The girl’s face totally feminine, pretty even, in an I-don’t-give-a-crap-if-people-think-I’m pretty sort of way. Her auburn hair is cropped in a sort of asymmetrical bob, chin length on one side and buzzed almost to her scalp on the other, and she’s not wearing any make-up. Her outfit is like her haircut; stylish, but not especially flattering. Wool pants cuffed above boys’ work boots, a silky white t-shirt under a bulky brown cardigan. She reminds me of the models I saw hanging out backstage at my mom’s one and only runway show two years ago. Exotic cranes in boys’ clothing, twiggy and unassuming in hoodies and beanie caps and Ugg boots. But unlike those girls, this one has her guard up. She wears her caution like armor, stiff and opaque.
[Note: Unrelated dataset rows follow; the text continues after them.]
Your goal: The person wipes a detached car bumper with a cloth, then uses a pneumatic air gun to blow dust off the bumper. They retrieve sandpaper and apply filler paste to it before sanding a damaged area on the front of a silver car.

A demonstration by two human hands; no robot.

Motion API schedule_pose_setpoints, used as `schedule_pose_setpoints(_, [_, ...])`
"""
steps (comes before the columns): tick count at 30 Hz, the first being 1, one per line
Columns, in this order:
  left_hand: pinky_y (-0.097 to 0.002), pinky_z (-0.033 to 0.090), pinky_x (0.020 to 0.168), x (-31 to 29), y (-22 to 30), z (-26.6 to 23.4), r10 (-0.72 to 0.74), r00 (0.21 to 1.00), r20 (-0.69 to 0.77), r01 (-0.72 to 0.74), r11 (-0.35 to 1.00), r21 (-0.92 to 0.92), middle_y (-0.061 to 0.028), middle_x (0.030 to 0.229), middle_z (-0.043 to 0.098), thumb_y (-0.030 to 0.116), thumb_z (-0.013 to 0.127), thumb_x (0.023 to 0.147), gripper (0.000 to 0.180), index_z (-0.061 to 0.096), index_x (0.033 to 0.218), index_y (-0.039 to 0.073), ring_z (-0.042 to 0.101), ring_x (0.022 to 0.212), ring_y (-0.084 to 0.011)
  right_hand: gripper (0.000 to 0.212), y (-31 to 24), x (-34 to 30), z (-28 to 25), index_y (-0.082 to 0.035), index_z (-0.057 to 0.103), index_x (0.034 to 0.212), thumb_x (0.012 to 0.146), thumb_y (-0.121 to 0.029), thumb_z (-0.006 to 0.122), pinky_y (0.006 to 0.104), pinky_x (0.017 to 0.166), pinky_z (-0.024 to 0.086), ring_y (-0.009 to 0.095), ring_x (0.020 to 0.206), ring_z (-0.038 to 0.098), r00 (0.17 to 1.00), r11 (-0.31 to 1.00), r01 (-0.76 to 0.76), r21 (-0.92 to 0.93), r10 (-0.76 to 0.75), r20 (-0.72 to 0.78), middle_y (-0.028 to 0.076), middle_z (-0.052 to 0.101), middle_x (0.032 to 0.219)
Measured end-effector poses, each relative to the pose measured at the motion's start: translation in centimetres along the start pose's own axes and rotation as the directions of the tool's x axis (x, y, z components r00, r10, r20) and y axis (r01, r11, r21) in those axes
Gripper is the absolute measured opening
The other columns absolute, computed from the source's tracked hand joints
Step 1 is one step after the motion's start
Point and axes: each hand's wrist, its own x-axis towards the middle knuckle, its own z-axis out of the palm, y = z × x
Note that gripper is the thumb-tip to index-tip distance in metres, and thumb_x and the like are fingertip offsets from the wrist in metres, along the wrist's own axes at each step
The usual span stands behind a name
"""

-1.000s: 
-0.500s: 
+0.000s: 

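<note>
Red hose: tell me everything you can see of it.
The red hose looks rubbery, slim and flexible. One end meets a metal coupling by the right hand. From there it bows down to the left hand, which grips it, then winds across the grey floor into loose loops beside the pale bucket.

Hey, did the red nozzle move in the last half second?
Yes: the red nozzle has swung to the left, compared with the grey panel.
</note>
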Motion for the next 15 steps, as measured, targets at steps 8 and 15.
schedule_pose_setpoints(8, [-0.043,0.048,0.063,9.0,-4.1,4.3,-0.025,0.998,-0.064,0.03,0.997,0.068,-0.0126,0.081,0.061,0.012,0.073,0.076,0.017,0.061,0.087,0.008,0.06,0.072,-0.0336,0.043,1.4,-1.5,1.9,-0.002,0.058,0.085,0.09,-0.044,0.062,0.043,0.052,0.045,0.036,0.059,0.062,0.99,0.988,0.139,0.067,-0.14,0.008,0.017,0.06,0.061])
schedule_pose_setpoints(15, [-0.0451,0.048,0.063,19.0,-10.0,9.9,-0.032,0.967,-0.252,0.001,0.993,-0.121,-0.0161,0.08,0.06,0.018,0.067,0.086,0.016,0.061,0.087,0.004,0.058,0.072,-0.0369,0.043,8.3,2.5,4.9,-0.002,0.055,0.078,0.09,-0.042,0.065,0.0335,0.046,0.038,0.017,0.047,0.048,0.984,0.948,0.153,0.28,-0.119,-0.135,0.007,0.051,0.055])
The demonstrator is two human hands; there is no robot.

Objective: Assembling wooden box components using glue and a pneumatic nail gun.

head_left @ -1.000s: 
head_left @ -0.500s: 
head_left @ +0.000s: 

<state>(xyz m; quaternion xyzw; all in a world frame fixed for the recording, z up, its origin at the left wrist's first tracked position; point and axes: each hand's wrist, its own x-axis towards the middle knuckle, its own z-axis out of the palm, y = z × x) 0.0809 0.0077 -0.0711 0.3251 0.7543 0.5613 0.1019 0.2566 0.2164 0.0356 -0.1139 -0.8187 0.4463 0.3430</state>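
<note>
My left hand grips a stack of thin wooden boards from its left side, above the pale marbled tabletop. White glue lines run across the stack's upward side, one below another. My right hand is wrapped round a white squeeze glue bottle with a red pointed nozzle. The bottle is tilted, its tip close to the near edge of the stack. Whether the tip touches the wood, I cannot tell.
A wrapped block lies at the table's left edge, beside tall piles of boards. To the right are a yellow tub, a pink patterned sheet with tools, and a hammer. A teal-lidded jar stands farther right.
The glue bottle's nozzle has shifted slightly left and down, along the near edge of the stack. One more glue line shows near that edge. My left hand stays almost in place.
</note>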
“Are you Jessa?” the girl asks again. Without meaning to, I look her in the eyes. They’re hard and bruised and wary.
is that how my eyes look?
“Yeah, that’s me,” I say, dropping my gaze as I reach for my bag. One of my mom’s designs. I never would’ve carried one of her bags back in L.A., but I had to get rid of the one I had with me the night of the accident. The smell of asphalt and burnt rubber was seared into the leather. The hardware on this new bag seems garish and clunky to me now, and sharp somehow, as if the edges of the gold-plated buckle might slice my skin.
why am i carrying this heinous bag?
“I’m Hannah,” the girl says.
“Hi,” I say, and stand. I force myself to look at her, pretend not to notice that she’s staring at my scars. “Sorry you have to do this. Show me around, I mean.”
“It’s no big deal,” Hannah says, and shrugs. Her whole body appears jostled by the movement, like the Tin Man in Wizard of Oz. She awkwardly shifts her weight. “Um. So. Do you have your schedule?”
I nod and dig it out of my bag. When I hand it to her, our eyes meet briefly again. The caution has faded a little, the hurt has mellowed out. She’s mostly curious now.
She glances down, scans my list of classes. “Performing or visual?”
“Huh?
She points at the letters CM at the top of my schedule. “The comparative media program. Which concentration are you in?”
I shrug. “No clue.”
Hannah has questions but doesn’t ask them. She hands the schedule back. “You wanna go now or wait?”
“Wait for what?”
“The bell. If you come in after everyone is sitting, you’ll get the whole new-girl routine when you walk in.” She shrugs. “If you want that.”
“No,” I say quickly, stomach clenching at the thought.
do i look like someone who would want that?
“Then we should hurry,” she says, pulling open the door. “We’ve only got two minutes ‘til the bell.”
The noise in the hallway nearly knocks me over. So many voices, so many decibels, so much sound. My hands fly to my ears.